Tuesday, September 7, 2010

Willing Suspension ~ Part III

Paranoia - In its more exotic flavors, it is taken to be a species of madness. You’ve observed the man, in fiction if not in life, who walks through the world with a heightened sense of his context, who seeks to discern hidden meanings in the trivial details of living. Why? Because this man believes that someone out there has designs on his life. Someone, he is convinced, is out to get him.

On the other hand, we who are sane know better. We understand that the happenings of our daily lives are largely arbitrary, that there really is no one at large choreographing the dancing particulars of our days. We are certain that nobody is behind the scenes steering us toward some great end.

Yes, that is the way the world works.
Or does it?

Ah, the clarity of madness! Is it not possible that the paranoid man in his delusion has cornered an element of truth that escapes you? Might it not be that the apparent soundness of mind you enjoy is masking a deeper reality? The answer, I’m afraid, is yes.

The further we wade into the great backstory of the world, the more apparent it becomes that the world is lit from behind with the light of a mind. Nothing is incidental or arbitrary. The long arc of history, of which your life is a part, is bending to some chosen end. Of course, contrary to the dark suspicions of the madman, neither the design nor the designer is sinister. (Then again, just between you and me, there’s a good chance he is, in point of fact, out to get you. Yes, I’m quite sure of it. So, go ahead, be appropriately paranoid.)

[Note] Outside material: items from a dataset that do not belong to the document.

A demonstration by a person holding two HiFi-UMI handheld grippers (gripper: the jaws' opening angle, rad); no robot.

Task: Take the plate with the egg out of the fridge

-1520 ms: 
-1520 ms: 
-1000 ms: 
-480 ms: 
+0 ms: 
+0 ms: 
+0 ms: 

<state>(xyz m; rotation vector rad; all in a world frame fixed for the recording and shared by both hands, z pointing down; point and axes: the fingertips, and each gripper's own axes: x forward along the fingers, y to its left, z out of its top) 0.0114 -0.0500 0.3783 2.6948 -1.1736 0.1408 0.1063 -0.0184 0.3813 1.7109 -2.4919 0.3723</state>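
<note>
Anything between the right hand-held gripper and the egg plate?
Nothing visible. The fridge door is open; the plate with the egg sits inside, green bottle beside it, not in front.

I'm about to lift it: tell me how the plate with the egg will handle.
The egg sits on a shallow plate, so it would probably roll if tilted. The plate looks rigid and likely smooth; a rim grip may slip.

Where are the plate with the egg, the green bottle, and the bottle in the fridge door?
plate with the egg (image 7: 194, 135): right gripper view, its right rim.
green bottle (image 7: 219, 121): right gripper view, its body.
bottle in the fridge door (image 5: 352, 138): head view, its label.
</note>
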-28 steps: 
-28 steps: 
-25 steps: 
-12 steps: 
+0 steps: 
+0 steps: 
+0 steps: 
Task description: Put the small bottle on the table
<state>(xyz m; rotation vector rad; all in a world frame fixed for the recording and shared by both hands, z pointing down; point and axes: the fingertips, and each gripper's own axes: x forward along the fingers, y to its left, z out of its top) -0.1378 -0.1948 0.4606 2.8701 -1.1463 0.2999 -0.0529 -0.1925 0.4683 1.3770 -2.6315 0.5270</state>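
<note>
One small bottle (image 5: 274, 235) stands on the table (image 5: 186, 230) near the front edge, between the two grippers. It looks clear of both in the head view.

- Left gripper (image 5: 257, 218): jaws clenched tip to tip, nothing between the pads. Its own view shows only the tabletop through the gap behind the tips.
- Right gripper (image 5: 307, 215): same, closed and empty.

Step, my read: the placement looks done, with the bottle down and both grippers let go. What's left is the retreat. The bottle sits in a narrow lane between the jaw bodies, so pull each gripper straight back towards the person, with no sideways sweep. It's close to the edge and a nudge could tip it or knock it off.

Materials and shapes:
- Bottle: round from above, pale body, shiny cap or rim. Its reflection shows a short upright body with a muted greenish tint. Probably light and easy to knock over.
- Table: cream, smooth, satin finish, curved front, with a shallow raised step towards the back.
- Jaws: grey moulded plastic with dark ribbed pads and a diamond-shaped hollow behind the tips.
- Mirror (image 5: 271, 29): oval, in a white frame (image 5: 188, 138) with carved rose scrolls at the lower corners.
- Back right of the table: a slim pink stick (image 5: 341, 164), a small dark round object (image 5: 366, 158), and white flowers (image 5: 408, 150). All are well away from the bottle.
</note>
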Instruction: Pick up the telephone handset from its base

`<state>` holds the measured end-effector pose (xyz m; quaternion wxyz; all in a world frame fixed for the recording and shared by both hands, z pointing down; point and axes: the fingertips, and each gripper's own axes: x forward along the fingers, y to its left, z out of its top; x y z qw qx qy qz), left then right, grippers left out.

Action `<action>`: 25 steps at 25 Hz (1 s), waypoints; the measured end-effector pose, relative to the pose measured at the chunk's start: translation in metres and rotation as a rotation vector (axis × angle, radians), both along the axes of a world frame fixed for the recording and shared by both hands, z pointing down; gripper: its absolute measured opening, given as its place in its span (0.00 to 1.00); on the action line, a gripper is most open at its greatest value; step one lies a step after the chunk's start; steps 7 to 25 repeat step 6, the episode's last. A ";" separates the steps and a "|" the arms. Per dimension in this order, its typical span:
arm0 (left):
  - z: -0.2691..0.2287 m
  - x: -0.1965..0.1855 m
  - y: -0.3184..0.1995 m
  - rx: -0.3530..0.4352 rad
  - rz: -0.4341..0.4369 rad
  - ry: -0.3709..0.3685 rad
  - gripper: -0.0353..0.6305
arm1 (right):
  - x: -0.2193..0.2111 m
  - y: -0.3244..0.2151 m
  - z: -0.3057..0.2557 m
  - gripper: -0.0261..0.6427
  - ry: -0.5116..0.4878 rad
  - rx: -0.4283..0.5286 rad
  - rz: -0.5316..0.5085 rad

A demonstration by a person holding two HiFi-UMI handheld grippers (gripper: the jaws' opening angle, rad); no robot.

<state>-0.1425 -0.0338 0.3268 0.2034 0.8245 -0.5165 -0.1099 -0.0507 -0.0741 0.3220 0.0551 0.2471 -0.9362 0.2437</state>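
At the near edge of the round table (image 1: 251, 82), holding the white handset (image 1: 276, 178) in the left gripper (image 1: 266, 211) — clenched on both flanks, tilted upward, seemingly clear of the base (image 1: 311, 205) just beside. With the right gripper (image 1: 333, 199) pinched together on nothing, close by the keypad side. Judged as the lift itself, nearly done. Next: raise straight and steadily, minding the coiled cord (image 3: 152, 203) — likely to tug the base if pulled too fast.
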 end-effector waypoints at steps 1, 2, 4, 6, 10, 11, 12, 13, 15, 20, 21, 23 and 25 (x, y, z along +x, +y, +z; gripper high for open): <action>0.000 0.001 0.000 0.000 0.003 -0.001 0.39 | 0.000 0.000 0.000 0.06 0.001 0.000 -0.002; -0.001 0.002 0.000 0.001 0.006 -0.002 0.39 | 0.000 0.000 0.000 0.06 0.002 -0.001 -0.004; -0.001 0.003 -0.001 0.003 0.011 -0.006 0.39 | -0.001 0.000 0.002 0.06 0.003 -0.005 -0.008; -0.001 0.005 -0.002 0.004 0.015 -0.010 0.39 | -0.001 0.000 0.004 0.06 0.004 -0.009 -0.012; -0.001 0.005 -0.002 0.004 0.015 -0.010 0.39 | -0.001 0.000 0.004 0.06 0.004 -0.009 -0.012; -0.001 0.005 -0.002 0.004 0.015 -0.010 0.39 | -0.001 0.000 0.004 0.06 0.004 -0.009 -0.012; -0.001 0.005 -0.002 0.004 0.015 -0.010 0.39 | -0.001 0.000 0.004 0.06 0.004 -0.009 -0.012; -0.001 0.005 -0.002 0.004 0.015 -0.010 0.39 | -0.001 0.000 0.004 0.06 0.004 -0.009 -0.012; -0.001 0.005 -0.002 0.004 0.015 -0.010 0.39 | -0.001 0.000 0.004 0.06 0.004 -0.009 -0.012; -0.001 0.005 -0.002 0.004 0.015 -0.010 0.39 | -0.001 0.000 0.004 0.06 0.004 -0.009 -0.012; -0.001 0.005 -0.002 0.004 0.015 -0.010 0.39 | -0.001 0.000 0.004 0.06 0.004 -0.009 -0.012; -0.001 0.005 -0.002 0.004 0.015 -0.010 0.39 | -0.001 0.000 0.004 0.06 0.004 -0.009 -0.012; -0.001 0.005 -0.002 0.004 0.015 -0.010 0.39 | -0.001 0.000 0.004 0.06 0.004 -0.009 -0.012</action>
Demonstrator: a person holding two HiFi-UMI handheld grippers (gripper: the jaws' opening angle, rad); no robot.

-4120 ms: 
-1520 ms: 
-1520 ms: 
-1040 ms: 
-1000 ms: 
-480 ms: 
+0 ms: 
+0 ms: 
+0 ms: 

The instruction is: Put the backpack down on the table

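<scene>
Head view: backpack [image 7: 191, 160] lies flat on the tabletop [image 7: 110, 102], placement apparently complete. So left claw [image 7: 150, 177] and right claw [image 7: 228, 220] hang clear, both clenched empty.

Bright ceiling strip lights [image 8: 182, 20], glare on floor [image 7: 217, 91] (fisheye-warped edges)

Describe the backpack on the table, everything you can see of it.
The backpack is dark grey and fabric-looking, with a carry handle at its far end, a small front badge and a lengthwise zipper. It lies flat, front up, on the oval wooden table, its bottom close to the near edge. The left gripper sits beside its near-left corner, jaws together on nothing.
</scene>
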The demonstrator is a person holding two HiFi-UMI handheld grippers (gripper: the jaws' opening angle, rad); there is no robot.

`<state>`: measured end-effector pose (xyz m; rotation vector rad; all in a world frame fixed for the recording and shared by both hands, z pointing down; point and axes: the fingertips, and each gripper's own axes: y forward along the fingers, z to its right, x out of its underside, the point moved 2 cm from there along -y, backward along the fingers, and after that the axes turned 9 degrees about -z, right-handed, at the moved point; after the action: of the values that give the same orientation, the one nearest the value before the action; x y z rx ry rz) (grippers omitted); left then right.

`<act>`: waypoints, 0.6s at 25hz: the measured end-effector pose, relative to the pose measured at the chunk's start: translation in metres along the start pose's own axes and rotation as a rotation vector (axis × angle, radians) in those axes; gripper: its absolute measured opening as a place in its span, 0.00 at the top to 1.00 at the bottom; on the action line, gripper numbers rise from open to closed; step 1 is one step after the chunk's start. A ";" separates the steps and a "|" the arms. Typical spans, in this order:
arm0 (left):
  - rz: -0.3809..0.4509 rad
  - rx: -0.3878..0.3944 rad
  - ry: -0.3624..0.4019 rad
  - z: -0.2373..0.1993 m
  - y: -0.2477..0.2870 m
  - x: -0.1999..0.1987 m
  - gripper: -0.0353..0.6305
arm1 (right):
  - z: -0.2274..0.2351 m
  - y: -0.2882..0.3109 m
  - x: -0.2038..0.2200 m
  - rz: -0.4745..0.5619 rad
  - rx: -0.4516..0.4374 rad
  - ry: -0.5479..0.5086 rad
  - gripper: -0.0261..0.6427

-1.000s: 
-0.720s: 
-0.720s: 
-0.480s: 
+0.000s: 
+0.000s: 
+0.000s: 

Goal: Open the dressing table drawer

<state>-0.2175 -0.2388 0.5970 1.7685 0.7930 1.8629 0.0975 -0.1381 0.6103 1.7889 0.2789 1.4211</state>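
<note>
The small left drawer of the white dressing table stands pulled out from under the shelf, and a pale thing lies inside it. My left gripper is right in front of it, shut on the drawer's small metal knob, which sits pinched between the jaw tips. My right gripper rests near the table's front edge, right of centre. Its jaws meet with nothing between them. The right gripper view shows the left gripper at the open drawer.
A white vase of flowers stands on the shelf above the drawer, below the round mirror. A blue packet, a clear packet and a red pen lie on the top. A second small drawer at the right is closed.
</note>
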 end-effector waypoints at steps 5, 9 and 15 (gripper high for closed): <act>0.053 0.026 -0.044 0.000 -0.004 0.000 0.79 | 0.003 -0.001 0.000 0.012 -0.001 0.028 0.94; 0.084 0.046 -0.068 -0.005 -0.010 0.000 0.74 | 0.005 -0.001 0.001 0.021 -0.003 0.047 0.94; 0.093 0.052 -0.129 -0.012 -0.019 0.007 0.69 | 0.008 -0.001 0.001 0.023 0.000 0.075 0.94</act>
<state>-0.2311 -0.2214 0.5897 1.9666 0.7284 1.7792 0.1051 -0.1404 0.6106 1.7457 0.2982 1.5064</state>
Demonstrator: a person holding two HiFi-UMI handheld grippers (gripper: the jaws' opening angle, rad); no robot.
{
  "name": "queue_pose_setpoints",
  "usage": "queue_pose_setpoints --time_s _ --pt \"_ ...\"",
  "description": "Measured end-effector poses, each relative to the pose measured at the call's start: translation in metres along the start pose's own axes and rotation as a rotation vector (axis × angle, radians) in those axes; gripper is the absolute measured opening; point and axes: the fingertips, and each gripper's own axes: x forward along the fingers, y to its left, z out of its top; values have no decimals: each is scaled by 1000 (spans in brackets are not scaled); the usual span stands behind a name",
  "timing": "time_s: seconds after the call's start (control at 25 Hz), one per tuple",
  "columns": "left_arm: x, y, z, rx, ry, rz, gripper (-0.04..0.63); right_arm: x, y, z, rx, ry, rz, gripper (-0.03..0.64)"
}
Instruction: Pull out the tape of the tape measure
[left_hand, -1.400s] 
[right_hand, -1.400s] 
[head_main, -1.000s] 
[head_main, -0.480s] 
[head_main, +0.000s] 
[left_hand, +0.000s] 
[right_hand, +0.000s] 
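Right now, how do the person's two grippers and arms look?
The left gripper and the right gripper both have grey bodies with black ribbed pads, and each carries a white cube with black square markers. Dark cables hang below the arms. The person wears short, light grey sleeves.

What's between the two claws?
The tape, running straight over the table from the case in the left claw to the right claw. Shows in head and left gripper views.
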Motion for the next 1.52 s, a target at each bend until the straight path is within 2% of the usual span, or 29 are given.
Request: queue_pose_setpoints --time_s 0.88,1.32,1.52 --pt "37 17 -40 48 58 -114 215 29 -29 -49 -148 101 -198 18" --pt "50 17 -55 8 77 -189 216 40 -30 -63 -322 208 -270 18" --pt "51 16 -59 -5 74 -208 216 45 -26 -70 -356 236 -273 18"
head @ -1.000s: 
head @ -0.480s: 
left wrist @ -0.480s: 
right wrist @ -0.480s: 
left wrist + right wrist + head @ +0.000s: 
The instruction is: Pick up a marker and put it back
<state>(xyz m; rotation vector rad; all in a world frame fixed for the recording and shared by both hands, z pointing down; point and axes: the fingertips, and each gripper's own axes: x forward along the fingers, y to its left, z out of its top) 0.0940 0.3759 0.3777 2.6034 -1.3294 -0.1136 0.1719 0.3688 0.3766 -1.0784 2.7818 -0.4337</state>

Now, if it were simply some kind of impersonal principle like fate at the rudder, you might be able to just shrug it off. But this is personal. This ship in which you find yourself as a stowaway isn’t being driven by the wind. There is a someone at the helm. Ours, you see, is a world that is shot through with intentionality, a world shaped by deliberation. Purpose plays across its surface and lurks in its depths. It is emphatically, intensely, unmistakably personal.

What bearing does this have on our conversation? We’ve spoken about the nature of the spiritual life, knowing and being known by God. And we’ve examined the call to believingly enter into the great story of redemption. This personal dimension is the connecting piece. You see, knowing God and owning this story are one and the same. For, believing and embracing this narrative is not simply a matter of assenting to the specifics of a plot - as vital as these are - but in entrusting yourself to a Person.

In John 10, where Jesus speaks of himself as the good shepherd who lays down his life for his people, he says something that, understood, is perfectly haunting: “My sheep hear my voice, and I know them,” declares the Christ. If you ask me why, in the final analysis, I believe, it comes down to this - I recognize his voice. To be certain, I have looked at the evidence and do find it quite compelling, but, at the end of the day, it’s his voice that I cannot not hear and hearing believe.

To a certain extent, I think the magnitude of what Christ is can be felt even by those who do not finally come to him. Einstein once remarked: “I am a Jew, but I am enthralled by the luminous figure of the Nazarene. Jesus is too colossal for the pen of phrase-mongers, however artful. No one can read the gospels without feeling the actual presence of Jesus. His personality pulsates in every word. No myth is filled with such life.”

Examples of this could be multiplied endlessly. Augustine, who did come to believe in midlife, once said he had read all of the great men of antiquity, yet not one of them ever said, as did Christ, “Come to me, all you who are weary and heavily burdened, and I will give you rest.” He was right. No man has ever spoken like this, and no other man credibly could.

Fourteen centuries later the eccentric and brilliant Danish writer Søren Kierkegaard spoke famously of belief as a kind of leap. In one place, he recounts his own experience saying, “I leapt from the precipice only to find myself caught - caught by a nail scarred hand.”

Kierkegaard was right, you know. Entrust yourself fully to this one, and you will find that your trust is well placed. For we who willingly suspend our disbelief find that there is one who willingly suspended himself between heaven and earth to reconcile God and man. It is he who permitted himself to be transfixed to the fourth wall, the boundary between our world and eternity, to the end that it might be done away with. And even now from behind the world he speaks.

Listen closely. You might just hear a voice you recognize.

1 comment:

  1. Where does one start...to hear the Voice?